Personal information
- Full name: Raimundus Johannes Hendrikus van der Gouw
- Date of birth: 24 March 1963 (age 63)
- Place of birth: Oldenzaal, Netherlands
- Height: 1.91 m (6 ft 3 in)
- Position: Goalkeeper

Team information
- Current team: Al Ahli (goalkeeping coach)

Youth career
- FC Berghuizen
- Go Ahead Eagles

Senior career*
- Years: Team / Apps / (Gls)
- 1985–1988: Go Ahead Eagles / 97 / (0)
- 1988–1996: Vitesse / 258 / (0)
- 1996–2002: Manchester United / 37 / (0)
- 2002–2003: West Ham United / 0 / (0)
- 2003–2004: RKC / 1 / (0)
- 2004–2007: AGOVV / 100 / (1)
- Total:  / 493 / (1)

= Raimond van der Gouw =

Dutch footballer (born 1963)

Raimundus Johannes Hendrikus "Raimond" van der Gouw (/nl/; (Note: In isolation, Van is pronounced /nl/.) born 24 March 1963) is a Dutch former professional footballer, who played as a goalkeeper.

After a successful career with Vitesse in his native Netherlands, and well into his 30s, he moved to Manchester United where he made 61 appearances over six seasons and won two Premier League titles as well as a host of other honours as backup goalkeeper. He scored his only goal, for AGOVV, in the last game of his career, before retiring at the age of 44 and becoming a coach.

== Career ==

=== Netherlands ===
Van der Gouw's first club was hometown club FC Berghuizen whom he left for professional side Go Ahead Eagles. A product of the club's youth system, he made his debut for the first team in a 2–1 victory against Den Bosch, on 14 September 1985. At the time, Eagles were competing in the bottom half of the first division, achieving a tenth-placed finish in the player's first season. However, the club experienced relegation in 1987, and failed to achieve promotion the following season. After 97 league appearances, Van der Gouw joined second level's Vitesse.

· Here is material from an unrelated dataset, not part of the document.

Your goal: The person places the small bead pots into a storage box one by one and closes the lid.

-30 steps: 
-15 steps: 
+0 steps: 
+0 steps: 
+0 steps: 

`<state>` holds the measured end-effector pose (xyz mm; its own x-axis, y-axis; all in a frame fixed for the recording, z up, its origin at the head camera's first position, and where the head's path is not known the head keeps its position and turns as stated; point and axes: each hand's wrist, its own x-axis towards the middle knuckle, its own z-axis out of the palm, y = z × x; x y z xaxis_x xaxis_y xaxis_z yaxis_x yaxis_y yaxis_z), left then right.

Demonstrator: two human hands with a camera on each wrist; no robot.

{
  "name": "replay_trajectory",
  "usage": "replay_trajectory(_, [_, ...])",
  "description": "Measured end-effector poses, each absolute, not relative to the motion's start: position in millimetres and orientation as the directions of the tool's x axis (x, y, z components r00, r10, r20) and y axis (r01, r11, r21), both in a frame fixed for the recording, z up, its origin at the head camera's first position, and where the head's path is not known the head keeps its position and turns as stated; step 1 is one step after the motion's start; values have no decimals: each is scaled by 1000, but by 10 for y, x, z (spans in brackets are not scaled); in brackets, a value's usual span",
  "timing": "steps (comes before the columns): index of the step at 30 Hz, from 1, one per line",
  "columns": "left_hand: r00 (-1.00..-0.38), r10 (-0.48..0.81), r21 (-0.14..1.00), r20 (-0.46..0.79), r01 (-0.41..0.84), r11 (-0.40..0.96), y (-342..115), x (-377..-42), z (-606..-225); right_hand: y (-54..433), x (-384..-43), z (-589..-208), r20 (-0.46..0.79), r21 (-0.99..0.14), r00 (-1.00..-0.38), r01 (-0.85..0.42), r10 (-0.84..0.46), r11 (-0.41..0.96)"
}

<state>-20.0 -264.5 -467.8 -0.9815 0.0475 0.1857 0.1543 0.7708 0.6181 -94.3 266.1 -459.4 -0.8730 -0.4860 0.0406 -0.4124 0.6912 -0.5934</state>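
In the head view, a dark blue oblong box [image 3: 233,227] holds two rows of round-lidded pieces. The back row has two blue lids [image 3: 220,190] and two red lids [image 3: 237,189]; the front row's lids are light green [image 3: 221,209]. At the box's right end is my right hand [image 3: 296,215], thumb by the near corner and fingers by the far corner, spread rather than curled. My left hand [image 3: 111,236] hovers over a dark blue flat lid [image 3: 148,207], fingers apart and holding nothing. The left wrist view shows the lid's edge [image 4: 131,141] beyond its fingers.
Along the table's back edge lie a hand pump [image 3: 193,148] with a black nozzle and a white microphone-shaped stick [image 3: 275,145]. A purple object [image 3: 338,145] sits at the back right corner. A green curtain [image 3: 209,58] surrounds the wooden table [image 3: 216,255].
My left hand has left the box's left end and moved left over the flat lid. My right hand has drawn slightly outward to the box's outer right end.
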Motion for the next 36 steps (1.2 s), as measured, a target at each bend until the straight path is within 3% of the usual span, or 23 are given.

His first season for Vitesse saw the club win the Eerste Divisie title, and promotion to the top flight of Dutch football for the first time in nine seasons. The following season saw further progress; a fourth-place finish in 1989–90 saw Vitesse qualify for the UEFA Cup for the first time in its history. The club also reached the final of the domestic cup.

In European competition, as Vitesse reached the UEFA Cup quarter-finals, Van der Gouw kept four consecutive clean sheets, before the side eventually lost to Sporting CP. Vitesse consistently finished in the top six in subsequent seasons, but were less impressive in Europe, suffering a 3–0 aggregate defeat to Norwich City, among other results.

=== England ===
Having played more than 350 league games in the Netherlands, Van der Gouw was an experienced choice for taking Tony Coton's place when the latter departed to Sunderland, and joined Manchester United for a fee of £500,000.

Van der Gouw's experience played a part in United's successes, both as a player and as goalkeeping coach at the club. His United debut came against Aston Villa on 21 September 1996, when he kept a clean sheet. A notable appearance came against Borussia Dortmund in the semi-final of the 1996–97 UEFA Champions League, when Peter Schmeichel pulled out with injury just minutes before kick-off. United lost the match 1–0, but Van der Gouw helped keep the score down.

"Bosnich hadn't been that sharp, and I felt that Raimond could handle the big games. ...I felt that some people's games are suited to Europe, and that applies to Raimond. He gets around his area very quickly"
— Sir Alex Ferguson

In 1998, Van der Gouw again played in a crucial Champions League match for United, the second leg of the quarter-final against Monaco. In a spirited performance, he denied several clear chances to the opposition, and the 34-year-old Dutchman would have kept a clean sheet were it not for a powerful long range goal early on from David Trezeguet. The Red Devils drew 1–1 but were knocked out on away goals. Ever the teacher, Van der Gouw coached United's young goalkeepers for a while, but relinquished this role in 1998–99 when Coton rejoined the club, in the same capacity, although not with a playing contract.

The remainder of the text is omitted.